To enhance WPT system performance under spatial misalignment, contemporary research has primarily focused on two avenues: (1) the design of magnetic couplers, aiming to shape uniform magnetic field distributions to reduce mutual inductance sensitivity to displacement; and (2) the optimization of compensation topologies to mitigate the sensitivity of system output characteristics to mutual inductance variations [
13].
In terms of magnetic coupling design,
Figure 1 provides an overview of representative coil structures commonly used to enhance misalignment tolerance. The double-D (DD) coil structure improves coupling performance by generating two magnetic fields of opposite polarity, but suffers from power transfer blind zones [
14]. The double-D quadrature (DDQ) coil eliminates this blind zone by reconfiguring the DD structure, at the expense of increased wire usage [
15]. The bi-polar (BP) coil reduces the amount of wire while maintaining similar performance to the DDQ coil [
16]. The flat spiral pad (FSP) coil, owing to its single magnetic flux loop across the ferrite cross-section, avoids magnetic flux cancelation during lateral displacement, thereby exhibiting strong misalignment tolerance along the
X-axis; however, its
Y-axis tolerance remains weaker [
17]. To address this issue, the series DD and solenoid pad (SDDP) structure was introduced to improve tolerance in both the X- and Y-directions [
18]. Furthermore, by integrating the FSP structure, researchers proposed the double-solenoid quadrature pad (DSQP) coil, achieving less than 15% mutual inductance fluctuation within 80% of the coil side length [
19]. The double-layer quadrature double-D (DQDD) coil was then developed by orthogonally combining DD coils to generate a periodically rotating magnetic field, enhancing misalignment and angular tolerance [
20]. A dynamic magnetic-field control mechanism based on the DQDD coil was later proposed to further improve spatial focusing capability and maintain high transmission efficiency under large displacement conditions [
21]. In addition, by constructing a uniform magnetic field, a grid-type flat solenoid pad (GFSP) coil was developed to reduce mutual inductance fluctuation during misalignment, representing a significant advancement in improving misalignment tolerance through magnetic coupling design [
22]. These studies indicate that both application-oriented system-level challenges and coil-structure-level innovations play critical roles in enhancing misalignment tolerance in inductive WPT systems [
23,
24].
In terms of compensation topology, simple fundamental structures such as Series-Series (S-S), Series-Parallel (S-P), Parallel-Series (P-S), and Parallel-Parallel (P-P) exhibit high sensitivity to coupling coefficient variation, resulting in severe performance degradation under misalignment [
25]. To reduce the coupling effect between excitation current and mutual inductance, researchers have proposed several high-order compensation networks. The Inductive Capacitive Capacitive-Inductive Capacitive Capacitive (LCC-LCC) topology provides current decoupling from mutual inductance and achieves load-independent constant current output, but requires a large number of compensation components [
26]. The Inductive Capacitive Capacitive-Series (LCC-S) topology retains the decoupling advantage while simplifying the circuit and providing load-independent constant voltage output [
27]. However, high-order compensation topologies only alleviate the impact of mutual inductance variation and still cannot maintain constant output under large misalignment conditions.
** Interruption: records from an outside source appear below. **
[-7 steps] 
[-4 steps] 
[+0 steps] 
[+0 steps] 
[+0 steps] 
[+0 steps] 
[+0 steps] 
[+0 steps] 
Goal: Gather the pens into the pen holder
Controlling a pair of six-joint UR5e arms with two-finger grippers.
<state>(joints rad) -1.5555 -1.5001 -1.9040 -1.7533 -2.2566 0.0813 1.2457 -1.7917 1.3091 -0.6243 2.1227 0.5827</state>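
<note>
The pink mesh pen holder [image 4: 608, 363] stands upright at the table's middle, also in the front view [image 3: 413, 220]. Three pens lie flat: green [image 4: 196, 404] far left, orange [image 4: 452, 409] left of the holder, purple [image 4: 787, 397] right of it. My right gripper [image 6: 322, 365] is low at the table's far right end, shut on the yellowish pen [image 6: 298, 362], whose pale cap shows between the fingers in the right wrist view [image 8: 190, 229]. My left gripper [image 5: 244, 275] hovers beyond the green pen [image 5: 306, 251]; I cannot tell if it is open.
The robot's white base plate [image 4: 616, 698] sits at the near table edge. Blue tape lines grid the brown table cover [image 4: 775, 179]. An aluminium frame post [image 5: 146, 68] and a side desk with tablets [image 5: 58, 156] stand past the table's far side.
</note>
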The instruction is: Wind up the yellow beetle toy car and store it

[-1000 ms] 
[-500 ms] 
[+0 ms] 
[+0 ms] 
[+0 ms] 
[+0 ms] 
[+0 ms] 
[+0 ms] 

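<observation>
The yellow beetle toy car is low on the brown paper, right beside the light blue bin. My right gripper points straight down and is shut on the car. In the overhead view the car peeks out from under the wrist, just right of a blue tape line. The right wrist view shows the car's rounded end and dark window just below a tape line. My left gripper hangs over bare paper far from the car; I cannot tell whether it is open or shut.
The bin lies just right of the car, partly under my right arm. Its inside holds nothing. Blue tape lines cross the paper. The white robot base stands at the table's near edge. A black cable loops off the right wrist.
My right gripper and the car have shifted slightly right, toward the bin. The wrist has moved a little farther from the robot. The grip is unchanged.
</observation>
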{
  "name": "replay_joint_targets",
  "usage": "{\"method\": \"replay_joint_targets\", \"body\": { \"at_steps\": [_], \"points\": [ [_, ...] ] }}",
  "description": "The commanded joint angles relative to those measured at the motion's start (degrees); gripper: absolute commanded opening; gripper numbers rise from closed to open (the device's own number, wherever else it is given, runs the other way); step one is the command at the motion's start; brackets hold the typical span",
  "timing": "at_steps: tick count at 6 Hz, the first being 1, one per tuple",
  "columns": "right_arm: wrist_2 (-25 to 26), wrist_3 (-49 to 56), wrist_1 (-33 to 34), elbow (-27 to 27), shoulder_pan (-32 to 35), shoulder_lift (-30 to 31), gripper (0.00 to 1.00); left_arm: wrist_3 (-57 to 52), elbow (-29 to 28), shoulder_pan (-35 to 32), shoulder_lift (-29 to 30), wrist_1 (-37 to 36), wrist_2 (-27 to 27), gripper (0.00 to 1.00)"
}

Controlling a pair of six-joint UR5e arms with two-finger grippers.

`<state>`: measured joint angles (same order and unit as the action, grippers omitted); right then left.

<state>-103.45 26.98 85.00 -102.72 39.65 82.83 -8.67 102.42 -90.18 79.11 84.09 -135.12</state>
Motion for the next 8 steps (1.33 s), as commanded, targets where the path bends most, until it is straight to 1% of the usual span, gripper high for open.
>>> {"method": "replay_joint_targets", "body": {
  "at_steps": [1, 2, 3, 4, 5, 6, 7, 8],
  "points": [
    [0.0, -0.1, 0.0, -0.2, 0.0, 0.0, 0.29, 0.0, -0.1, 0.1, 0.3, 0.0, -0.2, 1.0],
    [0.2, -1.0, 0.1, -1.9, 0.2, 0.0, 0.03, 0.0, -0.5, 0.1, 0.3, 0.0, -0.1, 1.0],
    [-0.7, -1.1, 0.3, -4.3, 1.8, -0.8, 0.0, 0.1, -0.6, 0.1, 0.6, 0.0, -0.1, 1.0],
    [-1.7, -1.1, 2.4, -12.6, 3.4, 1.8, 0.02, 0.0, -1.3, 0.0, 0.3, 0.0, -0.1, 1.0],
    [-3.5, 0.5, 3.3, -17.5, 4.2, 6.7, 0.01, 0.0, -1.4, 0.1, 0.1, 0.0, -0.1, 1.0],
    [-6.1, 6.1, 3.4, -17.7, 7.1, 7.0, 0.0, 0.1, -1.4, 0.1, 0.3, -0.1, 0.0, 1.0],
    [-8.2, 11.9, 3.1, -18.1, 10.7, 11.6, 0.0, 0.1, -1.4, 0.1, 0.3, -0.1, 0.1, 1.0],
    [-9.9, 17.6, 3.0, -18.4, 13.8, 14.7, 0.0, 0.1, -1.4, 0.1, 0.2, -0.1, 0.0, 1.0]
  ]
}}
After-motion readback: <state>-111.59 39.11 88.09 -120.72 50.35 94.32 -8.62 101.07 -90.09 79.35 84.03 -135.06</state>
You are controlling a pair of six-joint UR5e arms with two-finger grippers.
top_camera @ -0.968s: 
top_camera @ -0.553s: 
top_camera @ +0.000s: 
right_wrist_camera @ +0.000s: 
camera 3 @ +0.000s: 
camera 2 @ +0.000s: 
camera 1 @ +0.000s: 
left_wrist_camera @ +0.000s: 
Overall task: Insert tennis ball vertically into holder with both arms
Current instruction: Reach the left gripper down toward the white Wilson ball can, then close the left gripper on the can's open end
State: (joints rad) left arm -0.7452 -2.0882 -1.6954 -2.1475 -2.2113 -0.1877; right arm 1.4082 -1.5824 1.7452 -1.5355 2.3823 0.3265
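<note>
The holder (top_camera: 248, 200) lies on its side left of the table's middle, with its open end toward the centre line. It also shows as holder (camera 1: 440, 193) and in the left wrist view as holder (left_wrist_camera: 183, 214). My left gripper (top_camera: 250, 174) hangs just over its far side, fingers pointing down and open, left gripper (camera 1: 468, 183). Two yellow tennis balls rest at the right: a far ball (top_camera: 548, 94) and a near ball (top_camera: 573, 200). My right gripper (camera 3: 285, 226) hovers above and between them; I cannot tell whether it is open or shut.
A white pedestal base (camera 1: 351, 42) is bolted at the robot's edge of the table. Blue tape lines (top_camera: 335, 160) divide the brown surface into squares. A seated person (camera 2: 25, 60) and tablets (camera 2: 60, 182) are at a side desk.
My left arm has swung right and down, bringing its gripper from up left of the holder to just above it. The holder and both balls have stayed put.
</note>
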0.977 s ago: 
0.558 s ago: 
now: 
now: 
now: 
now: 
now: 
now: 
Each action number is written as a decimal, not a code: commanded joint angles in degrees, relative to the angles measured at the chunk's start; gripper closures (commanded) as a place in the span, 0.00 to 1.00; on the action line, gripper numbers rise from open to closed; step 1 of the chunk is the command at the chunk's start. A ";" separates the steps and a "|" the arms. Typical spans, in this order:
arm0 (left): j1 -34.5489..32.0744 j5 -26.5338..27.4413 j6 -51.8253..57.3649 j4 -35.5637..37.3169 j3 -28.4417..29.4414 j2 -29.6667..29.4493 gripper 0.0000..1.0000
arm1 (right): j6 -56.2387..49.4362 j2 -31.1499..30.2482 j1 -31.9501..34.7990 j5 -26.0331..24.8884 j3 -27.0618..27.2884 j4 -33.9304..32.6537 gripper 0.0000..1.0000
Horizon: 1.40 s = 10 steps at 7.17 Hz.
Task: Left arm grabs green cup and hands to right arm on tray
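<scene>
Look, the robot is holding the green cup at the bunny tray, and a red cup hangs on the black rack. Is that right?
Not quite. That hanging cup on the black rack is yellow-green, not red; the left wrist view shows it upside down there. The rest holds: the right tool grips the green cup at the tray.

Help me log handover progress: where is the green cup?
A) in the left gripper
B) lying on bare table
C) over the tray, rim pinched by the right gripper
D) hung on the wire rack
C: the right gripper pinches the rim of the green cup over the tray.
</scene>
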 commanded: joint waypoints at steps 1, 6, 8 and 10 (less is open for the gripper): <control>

To overcome these limitations, hybrid compensation topologies have been introduced by combining compensation networks with opposite mutual inductance sensitivities. These hybrid structures exploit the complementary output characteristics of the constituent topologies to achieve smoother variations in output voltage or current during misalignment [
28]. Researchers at the University of Auckland combined S-S and LCC-LCC networks in an input-parallel, output-parallel configuration, achieving output power fluctuation below 10% within a certain misalignment range [
29,
30]. Subsequently, they proposed an input-series, output-series configuration, reducing power fluctuation to within 5% [
31]. A topology combining LCC-S and Series-Inductive Capacitive Capacitive (S-LCC) networks in an input-series, output-parallel configuration achieved output voltage fluctuation below 5% for a 775 × 391 mm coil under 160 mm misalignment [
32]. Another hybrid topology combining LCC-LCC and S-S networks in an input-parallel, output-parallel structure achieved similar voltage stability for a 400 × 400 mm coil under 200 mm misalignment [
33]. Researchers at Southwest Jiaotong University further proposed input-parallel, output-series (IPOS) [
34] and input-series, output-parallel (ISOP) [
35] hybrid structures. A recent work [
36] presented a compact dual-coupling SP-S compensated WPT system with misalignment tolerance, which effectively reduced output fluctuation through optimization of the compensation network and resonant parameters. This configuration maintained system compactness without increasing the number of capacitors, addressing the issue of excessive system size and weight. However, for medium- and low-power applications, the use of multiple active devices still leads to increased circuit complexity.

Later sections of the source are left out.